Qin Li-Xuan, Levine Douglas A
Department of Epidemiology and Biostatistics, Memorial Sloan Kettering Cancer Center, New York, NY, 10065, USA.
Department of Surgery, Memorial Sloan Kettering Cancer Center, New York, NY, 10065, USA.
BMC Med Genomics. 2016 Jun 10;9(1):27. doi: 10.1186/s12920-016-0187-4.
Accurate discovery of molecular biomarkers that are prognostic of a clinical outcome is an important yet challenging task, partly due to the combination of the typically weak genomic signal for a clinical outcome and the frequently strong noise due to microarray handling effects. Effective strategies to resolve this challenge are in dire need.
We set out to assess the use of careful study design and data normalization for the discovery of prognostic molecular biomarkers.
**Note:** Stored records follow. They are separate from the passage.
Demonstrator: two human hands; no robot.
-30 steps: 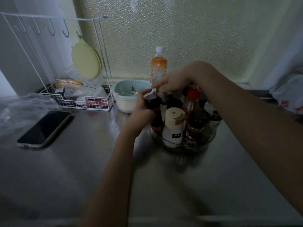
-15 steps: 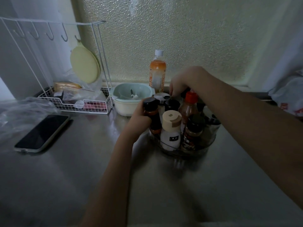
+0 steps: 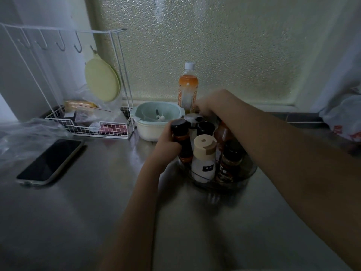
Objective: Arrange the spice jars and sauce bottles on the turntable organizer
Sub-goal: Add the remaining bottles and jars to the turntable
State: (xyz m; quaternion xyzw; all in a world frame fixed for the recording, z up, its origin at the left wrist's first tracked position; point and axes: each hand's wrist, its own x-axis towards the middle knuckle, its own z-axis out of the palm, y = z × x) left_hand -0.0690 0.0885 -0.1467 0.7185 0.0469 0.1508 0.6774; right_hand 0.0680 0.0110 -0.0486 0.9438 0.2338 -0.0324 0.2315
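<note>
A clear round turntable organizer (image 3: 248,176) sits on the steel counter and holds several jars and bottles. My left hand (image 3: 168,140) grips a dark sauce bottle with a black cap (image 3: 181,137) at the turntable's left side. In front stand a white bottle with a beige cap (image 3: 204,159) and a dark spice jar (image 3: 228,165). My right hand (image 3: 210,105) reaches over the back of the turntable with fingers curled down among the bottles; what it holds is hidden. My forearm covers most of a reddish sauce bottle (image 3: 221,133).
An orange drink bottle (image 3: 188,89) stands by the frosted window behind a pale green bowl (image 3: 154,118). A white wire rack (image 3: 88,124) with a hanging yellow lid stands at the left. A phone (image 3: 49,162) lies on the counter. Plastic bags lie far left and far right.
My right hand has dropped from above the bottle tops to the back of the turntable, and its arm now hides the red cap. My left hand keeps its grip on the dark bottle.
</note>
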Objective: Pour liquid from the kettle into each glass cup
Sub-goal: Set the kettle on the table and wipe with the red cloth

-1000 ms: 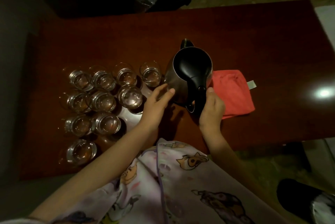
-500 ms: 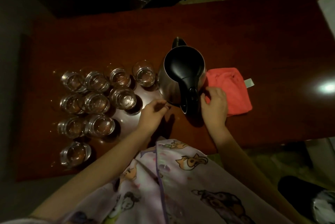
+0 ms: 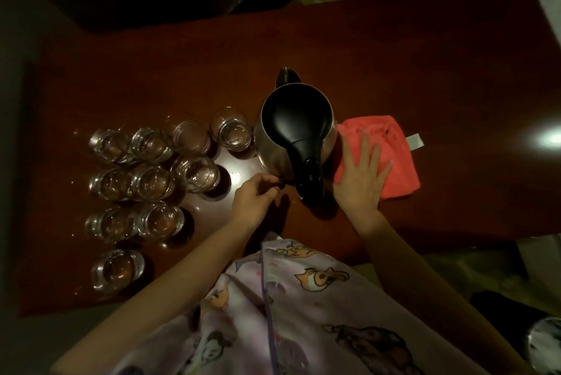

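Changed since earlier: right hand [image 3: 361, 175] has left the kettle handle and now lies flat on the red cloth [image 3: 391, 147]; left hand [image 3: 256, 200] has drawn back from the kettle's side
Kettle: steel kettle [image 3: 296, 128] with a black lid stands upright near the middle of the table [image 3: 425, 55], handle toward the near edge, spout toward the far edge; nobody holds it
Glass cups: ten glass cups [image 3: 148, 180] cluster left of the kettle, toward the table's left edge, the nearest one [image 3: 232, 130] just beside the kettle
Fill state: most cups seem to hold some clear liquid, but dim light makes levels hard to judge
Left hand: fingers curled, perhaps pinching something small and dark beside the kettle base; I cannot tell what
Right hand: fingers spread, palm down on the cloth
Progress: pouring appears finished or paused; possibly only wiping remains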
Taking progression free survival in advanced serous ovarian cancer as an example, we conducted empirical analysis on two sets of microRNA arrays for the same set of tumor samples: arrays in one set were collected using careful study design (that is, uniform handling and randomized array-to-sample assignment) and arrays in the other set were not.
We found that (1) handling effects can confound the clinical outcome under study as a result of chance even with randomization, (2) the level of confounding handling effects can be reduced by data normalization, and (3) good study design cannot be replaced by post-hoc normalization. In addition, we provided a practical approach to define positive and negative control markers for detecting handling effects and assessing the performance of a normalization method.
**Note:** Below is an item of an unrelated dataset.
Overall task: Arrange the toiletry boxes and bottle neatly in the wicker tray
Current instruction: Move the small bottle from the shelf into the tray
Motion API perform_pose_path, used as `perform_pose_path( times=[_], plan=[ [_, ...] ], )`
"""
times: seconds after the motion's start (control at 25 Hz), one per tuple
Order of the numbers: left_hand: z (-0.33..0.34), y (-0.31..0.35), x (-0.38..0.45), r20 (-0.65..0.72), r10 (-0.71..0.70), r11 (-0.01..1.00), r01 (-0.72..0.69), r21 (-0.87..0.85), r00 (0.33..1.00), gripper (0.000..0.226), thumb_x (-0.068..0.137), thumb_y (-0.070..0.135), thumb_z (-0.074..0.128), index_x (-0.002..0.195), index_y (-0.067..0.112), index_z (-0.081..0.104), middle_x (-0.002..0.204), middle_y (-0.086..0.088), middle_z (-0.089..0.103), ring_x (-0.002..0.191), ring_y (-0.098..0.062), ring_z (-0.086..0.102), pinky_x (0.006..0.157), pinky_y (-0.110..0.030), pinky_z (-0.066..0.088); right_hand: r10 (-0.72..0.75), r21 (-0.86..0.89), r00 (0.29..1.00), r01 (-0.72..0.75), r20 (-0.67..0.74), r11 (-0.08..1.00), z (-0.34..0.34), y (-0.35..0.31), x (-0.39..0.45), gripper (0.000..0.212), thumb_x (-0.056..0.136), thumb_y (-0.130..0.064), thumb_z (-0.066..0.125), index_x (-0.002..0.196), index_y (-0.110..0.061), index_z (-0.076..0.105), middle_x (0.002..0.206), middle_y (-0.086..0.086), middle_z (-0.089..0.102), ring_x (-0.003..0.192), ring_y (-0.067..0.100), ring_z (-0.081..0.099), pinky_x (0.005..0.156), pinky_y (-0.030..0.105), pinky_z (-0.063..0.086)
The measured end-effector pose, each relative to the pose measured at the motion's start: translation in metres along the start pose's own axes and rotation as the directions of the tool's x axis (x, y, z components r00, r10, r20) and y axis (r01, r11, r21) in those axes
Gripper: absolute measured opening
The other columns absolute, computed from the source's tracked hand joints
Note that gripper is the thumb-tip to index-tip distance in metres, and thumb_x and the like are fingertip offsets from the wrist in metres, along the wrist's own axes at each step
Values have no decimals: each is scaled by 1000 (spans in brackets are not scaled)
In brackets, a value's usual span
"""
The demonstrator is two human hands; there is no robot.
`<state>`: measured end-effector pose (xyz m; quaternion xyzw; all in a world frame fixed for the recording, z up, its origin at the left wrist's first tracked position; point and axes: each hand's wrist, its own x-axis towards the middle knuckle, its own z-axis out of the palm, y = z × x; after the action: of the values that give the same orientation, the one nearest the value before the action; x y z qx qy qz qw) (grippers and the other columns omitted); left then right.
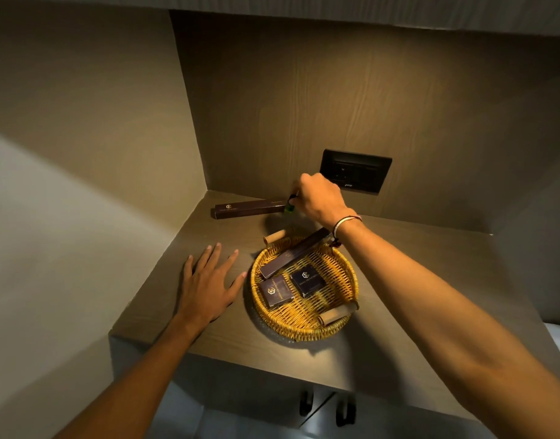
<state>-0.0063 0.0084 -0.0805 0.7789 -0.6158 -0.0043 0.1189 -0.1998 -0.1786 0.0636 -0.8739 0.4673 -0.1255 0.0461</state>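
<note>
- The surface [414, 280] carries a round wicker tray [342, 324].
- In the tray lie one long box [291, 256] and two small boxes [307, 282].
- Another long box [248, 208] lies behind the tray, by the wall.
- Left hand [205, 286] rests flat beside the tray, fingers spread.
- Right hand [319, 198] has its fingers pinched on a small green bottle [289, 206] beyond the tray.

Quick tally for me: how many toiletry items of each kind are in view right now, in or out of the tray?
Long boxes: 2, one on the shelf, one in the wicker tray
Square boxes: 2, both in the tray
Green bottle: 1, in the right hand
Total: 5
</note>
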Motion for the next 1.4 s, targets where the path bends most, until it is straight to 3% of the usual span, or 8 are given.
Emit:
perform_pose_path(
  times=[0.16,0.32,0.52,0.72,1.16,1.28,1.4],
  plan=[
    [1,1,0,-15,-6,1000,6,1,1000,64,91,66,31,149,36,29,161,-6,26,149,-23,20,119,-55,15,-29,90,999,26,26,996,-27,12,-29,28,90,-31,72,112,-15,69,110,12,69,96,31,68,79,50,60],
    [2,0,0,-5,-3,1000,3,8,1000,65,91,66,30,149,36,29,161,-7,26,149,-24,20,119,-55,15,-138,191,965,95,222,977,-41,22,-68,23,86,-31,76,106,-19,74,106,4,70,97,22,66,77,41,61],
    [4,-1,1,-12,5,1000,-4,16,1000,64,92,65,31,149,35,29,160,-8,27,149,-25,21,118,-55,15,-109,35,922,104,372,994,-33,38,-95,25,87,-29,76,111,-22,75,107,3,70,95,22,66,76,42,58],
    [5,-2,2,-14,7,1000,-7,17,1000,65,92,66,31,148,35,30,160,-8,28,149,-25,22,118,-55,15,-10,-97,932,48,362,994,-23,58,-102,25,86,-29,77,110,-21,73,111,8,68,97,27,67,78,43,58],
    [3,-2,2,-4,2,1000,-2,23,1000,68,89,68,27,148,35,31,160,-8,28,148,-25,22,117,-55,15,8,-25,932,2,362,1000,-18,73,-105,34,89,-35,73,118,-19,66,106,5,68,95,22,64,74,36,55],
    [2,0,1,4,3,1000,-3,30,1000,68,89,67,27,148,34,30,160,-9,28,149,-25,22,118,-55,15,38,109,961,-71,275,992,-17,86,-108,37,93,-39,66,123,-17,64,105,4,71,91,17,65,72,31,53],
    [-1,1,1,6,12,1000,-12,24,1000,68,89,67,27,148,33,31,160,-9,27,149,-25,21,118,-56,16,150,145,985,-161,87,976,-4,108,-116,37,99,-31,58,133,-16,59,126,12,67,115,28,63,94,44,54]
  ],
)
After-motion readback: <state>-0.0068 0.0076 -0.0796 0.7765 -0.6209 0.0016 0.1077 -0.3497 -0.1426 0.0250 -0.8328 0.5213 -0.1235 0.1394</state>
Our work showcased the difficulty of finding prognostic biomarkers for a clinical outcome of weak genomic signals, illustrated the benefits of careful study design and data normalization, and provided a practical approach to identify handling effects and select a beneficial normalization method. Our work calls for careful study design and data analysis for the discovery of robust and translatable molecular biomarkers.
准确发现可预测临床结局的分子生物标志物是一项重要但具有挑战性的任务,部分原因在于临床结局的基因组信号通常较弱,且由于微阵列处理效应导致噪声频繁较强。迫切需要有效的策略来应对这一挑战。
我们着手评估通过精心设计研究和进行数据归一化来发现预后分子生物标志物的方法。以晚期浆液性卵巢癌的无进展生存期为例,我们对同一组肿瘤样本的两组 microRNA 阵列进行了实证分析:一组阵列是采用精心设计的研究方法收集的(即统一处理并随机进行阵列与样本分配),另一组则不是。
我们发现:(1)即使进行了随机化,处理效应仍可能因偶然因素混淆所研究的临床结局;(2)数据归一化可降低混杂处理效应的程度;(3)良好的研究设计不能被事后归一化所取代。此外,我们提供了一种实用方法来定义用于检测处理效应和评估归一化方法性能的阳性和阴性对照标志物。
我们的工作展示了为基因组信号较弱的临床结局寻找预后生物标志物的困难,阐明了精心设计研究和进行数据归一化的益处,并提供了一种实用方法来识别处理效应并选择有益的归一化方法。我们的工作呼吁在发现可靠且可转化的分子生物标志物时要精心设计研究和进行数据分析。